Restate word for word the lines of the material below, from the line with "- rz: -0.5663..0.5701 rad" to the line with "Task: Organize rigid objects", both lines included, and no others.

━━━

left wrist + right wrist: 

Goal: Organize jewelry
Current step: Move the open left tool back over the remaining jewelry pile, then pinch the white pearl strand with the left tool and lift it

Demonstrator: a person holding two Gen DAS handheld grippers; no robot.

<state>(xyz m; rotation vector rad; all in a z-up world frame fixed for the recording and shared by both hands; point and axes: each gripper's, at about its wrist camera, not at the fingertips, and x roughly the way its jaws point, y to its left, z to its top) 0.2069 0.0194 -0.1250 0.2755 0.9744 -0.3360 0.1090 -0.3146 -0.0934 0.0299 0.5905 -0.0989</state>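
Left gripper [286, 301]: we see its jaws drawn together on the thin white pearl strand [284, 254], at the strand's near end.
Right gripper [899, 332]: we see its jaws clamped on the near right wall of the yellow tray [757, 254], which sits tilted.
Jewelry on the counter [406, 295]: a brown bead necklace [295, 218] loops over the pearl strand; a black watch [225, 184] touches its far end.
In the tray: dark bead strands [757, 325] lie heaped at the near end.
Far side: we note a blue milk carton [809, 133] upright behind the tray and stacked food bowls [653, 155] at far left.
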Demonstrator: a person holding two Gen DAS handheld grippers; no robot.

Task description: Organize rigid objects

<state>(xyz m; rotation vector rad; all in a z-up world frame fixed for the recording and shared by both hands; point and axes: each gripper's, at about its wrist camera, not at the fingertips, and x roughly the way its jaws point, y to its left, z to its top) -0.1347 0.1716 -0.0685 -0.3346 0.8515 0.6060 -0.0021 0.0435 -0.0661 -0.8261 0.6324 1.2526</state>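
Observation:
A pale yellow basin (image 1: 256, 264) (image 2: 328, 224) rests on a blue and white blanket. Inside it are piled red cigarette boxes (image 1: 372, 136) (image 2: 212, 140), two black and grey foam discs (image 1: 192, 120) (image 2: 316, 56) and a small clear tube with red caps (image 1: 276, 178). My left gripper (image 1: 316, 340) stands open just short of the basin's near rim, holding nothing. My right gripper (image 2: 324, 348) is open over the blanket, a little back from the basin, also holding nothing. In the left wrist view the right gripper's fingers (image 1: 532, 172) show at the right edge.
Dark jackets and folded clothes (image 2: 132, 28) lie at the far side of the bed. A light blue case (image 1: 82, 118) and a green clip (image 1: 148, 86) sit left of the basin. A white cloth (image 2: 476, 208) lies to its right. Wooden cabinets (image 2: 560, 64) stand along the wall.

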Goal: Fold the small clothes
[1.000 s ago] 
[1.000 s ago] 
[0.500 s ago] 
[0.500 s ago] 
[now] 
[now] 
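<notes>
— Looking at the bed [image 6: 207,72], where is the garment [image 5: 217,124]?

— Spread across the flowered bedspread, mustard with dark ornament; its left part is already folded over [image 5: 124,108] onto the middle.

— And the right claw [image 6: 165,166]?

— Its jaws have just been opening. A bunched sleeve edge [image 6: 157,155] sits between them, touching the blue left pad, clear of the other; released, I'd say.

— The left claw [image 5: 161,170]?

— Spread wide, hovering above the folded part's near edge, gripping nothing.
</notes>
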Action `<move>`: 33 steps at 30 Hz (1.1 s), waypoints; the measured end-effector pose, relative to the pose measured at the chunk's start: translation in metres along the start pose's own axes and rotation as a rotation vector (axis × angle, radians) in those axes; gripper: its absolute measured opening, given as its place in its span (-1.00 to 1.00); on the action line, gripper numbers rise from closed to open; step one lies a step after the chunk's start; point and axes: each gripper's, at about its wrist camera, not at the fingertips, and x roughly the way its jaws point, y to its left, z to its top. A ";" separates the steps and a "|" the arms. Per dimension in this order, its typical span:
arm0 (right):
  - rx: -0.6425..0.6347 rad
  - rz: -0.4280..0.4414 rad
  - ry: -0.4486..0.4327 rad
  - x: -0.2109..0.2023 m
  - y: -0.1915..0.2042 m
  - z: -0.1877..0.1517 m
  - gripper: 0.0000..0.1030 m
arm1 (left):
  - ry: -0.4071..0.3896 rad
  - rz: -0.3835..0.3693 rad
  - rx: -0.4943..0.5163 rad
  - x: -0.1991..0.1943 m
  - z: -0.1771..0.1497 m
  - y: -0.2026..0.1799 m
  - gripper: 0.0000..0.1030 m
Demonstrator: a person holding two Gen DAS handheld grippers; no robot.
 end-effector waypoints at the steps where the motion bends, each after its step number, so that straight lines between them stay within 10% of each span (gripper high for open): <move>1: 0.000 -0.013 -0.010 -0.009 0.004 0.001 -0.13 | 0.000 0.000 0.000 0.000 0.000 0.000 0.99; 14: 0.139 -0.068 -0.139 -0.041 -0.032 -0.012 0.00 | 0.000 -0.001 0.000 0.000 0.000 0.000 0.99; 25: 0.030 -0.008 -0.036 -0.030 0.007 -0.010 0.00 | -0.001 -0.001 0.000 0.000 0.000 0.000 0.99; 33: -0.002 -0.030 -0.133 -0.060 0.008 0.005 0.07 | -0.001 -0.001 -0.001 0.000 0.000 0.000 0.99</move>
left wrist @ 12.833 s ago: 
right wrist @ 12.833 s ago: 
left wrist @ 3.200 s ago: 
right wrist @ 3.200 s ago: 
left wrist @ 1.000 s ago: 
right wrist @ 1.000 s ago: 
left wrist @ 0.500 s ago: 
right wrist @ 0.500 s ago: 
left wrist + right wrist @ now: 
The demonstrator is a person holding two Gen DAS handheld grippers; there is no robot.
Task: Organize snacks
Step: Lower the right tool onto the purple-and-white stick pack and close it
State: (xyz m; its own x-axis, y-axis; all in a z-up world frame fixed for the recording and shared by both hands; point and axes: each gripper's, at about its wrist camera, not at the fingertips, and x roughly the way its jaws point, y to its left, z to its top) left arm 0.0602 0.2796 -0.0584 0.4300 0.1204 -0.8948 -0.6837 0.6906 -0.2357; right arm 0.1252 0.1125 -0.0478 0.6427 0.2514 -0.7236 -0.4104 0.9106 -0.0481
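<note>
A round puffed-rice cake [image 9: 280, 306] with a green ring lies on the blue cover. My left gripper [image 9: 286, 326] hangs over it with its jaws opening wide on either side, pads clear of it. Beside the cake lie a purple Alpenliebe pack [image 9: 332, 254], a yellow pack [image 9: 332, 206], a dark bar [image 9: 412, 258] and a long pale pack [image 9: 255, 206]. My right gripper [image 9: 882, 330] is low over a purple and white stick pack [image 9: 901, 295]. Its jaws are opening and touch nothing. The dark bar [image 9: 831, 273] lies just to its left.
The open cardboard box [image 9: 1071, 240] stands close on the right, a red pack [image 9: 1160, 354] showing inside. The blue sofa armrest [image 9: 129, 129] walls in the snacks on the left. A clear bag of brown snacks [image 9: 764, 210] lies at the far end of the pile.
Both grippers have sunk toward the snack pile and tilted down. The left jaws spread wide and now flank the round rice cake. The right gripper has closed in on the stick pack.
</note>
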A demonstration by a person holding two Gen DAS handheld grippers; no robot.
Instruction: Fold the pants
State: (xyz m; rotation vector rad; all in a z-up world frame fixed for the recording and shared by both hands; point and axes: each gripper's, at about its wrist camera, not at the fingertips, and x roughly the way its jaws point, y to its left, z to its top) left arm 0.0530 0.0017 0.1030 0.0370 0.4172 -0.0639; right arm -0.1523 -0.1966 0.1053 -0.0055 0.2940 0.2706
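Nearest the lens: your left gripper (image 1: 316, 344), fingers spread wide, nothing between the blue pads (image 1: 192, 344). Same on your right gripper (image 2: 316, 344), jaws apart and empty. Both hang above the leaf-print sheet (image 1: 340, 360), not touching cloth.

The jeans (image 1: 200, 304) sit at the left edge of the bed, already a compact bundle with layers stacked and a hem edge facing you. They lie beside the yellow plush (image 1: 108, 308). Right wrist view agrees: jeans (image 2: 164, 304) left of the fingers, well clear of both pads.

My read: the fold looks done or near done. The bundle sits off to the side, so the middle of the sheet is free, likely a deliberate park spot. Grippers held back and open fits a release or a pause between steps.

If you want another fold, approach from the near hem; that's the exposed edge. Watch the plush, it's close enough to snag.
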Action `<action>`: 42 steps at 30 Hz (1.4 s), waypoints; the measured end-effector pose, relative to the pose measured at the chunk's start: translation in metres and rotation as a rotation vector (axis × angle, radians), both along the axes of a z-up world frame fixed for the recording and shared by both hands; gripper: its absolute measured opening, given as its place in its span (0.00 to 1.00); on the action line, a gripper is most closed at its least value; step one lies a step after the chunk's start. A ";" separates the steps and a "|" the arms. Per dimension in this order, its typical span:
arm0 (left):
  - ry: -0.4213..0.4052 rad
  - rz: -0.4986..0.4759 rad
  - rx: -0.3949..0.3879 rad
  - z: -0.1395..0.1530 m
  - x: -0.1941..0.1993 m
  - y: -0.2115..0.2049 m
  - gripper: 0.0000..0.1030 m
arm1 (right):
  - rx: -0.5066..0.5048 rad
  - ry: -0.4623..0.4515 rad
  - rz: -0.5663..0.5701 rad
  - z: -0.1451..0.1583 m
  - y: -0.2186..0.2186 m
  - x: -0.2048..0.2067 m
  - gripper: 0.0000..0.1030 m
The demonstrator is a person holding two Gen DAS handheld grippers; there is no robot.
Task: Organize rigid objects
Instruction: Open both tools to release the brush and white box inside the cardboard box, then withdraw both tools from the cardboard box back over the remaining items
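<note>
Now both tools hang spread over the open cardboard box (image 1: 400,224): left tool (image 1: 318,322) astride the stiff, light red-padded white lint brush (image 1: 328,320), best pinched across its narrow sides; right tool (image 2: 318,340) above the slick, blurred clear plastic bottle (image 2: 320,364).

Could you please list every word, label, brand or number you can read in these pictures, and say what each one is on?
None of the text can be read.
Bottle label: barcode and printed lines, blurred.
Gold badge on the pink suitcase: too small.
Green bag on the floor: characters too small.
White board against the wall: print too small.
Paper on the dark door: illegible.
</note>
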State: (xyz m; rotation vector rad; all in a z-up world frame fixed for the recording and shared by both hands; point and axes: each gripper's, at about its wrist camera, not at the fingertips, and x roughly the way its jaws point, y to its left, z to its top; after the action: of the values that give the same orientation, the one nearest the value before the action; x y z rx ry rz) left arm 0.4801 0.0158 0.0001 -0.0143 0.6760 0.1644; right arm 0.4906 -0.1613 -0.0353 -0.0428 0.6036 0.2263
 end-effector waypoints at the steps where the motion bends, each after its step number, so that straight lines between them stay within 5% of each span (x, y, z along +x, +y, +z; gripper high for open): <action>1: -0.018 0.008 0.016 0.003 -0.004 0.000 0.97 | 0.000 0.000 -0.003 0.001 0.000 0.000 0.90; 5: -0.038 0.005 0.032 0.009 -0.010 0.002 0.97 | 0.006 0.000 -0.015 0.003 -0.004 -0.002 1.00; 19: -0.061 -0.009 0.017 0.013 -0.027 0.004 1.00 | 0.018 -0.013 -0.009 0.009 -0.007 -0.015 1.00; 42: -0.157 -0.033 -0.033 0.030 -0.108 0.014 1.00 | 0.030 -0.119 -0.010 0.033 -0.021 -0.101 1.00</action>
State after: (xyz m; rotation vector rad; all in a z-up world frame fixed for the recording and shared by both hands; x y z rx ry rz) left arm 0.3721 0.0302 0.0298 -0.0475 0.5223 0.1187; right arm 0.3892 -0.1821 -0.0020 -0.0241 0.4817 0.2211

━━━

### Reply to the task
  - rz: -0.5663..0.5701 rad
  - z: -0.1451..0.1583 m
  - y: -0.2186..0.2186 m
  - x: -0.2048..0.2067 m
  - gripper: 0.0000..0.1030 m
The demonstrator is a person holding two Gen DAS handheld grippers; there is no robot.
Task: Organize rigid objects

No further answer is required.